Repeat, exactly as written, the line containing "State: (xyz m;" and each line after it through the end of the data.

#### [DATASET CONTENT]
▶

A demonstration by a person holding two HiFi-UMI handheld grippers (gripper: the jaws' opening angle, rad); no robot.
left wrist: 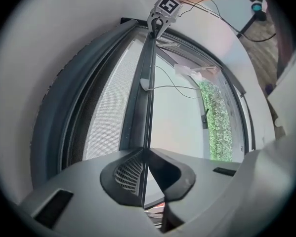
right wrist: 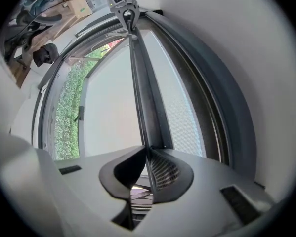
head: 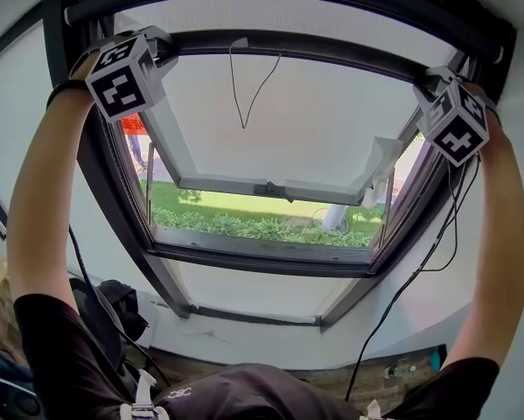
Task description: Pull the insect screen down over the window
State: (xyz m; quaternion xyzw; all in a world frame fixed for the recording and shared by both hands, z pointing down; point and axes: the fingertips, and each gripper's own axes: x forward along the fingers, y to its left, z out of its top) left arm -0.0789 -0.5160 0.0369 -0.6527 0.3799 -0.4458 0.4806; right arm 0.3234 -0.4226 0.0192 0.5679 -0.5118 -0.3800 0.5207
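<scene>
Currently, left gripper (head: 163, 44) is pinching bar (head: 314, 51) at window's (head: 113, 195) top left; right gripper (head: 429, 80) is pinching it top right; screen (head: 288, 16) is covering a strip under window's top.

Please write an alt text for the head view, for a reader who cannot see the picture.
A person reaches up and grips the dark screen bar near the top of an open window, the left gripper at one end and the right gripper at the other. Above the bar shows a strip of insect screen; below it hangs a thin cord.
</scene>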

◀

#### [WRITTEN REPLY]
State: (xyz m; quaternion xyzw; all in a world frame fixed for the recording and shared by both hands, z pointing down; point and axes: the fingertips, and each gripper's own axes: x forward along the fingers, y to its left, z out of its top) left arm -0.0789 -0.5160 0.0369 -0.6527 0.3799 -0.4458 0.4806; right arm 0.3234 -0.4226 0.0192 0.5679 -0.5118 -0.3800 0.5207
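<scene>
Currently, left gripper (head: 163, 44) is pinching bar (head: 314, 51) at window's (head: 113, 195) top left; right gripper (head: 429, 80) is pinching it top right; screen (head: 288, 16) is covering a strip under window's top.

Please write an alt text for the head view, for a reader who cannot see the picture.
A person reaches up and grips the dark screen bar near the top of an open window, the left gripper at one end and the right gripper at the other. Above the bar shows a strip of insect screen; below it hangs a thin cord.
</scene>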

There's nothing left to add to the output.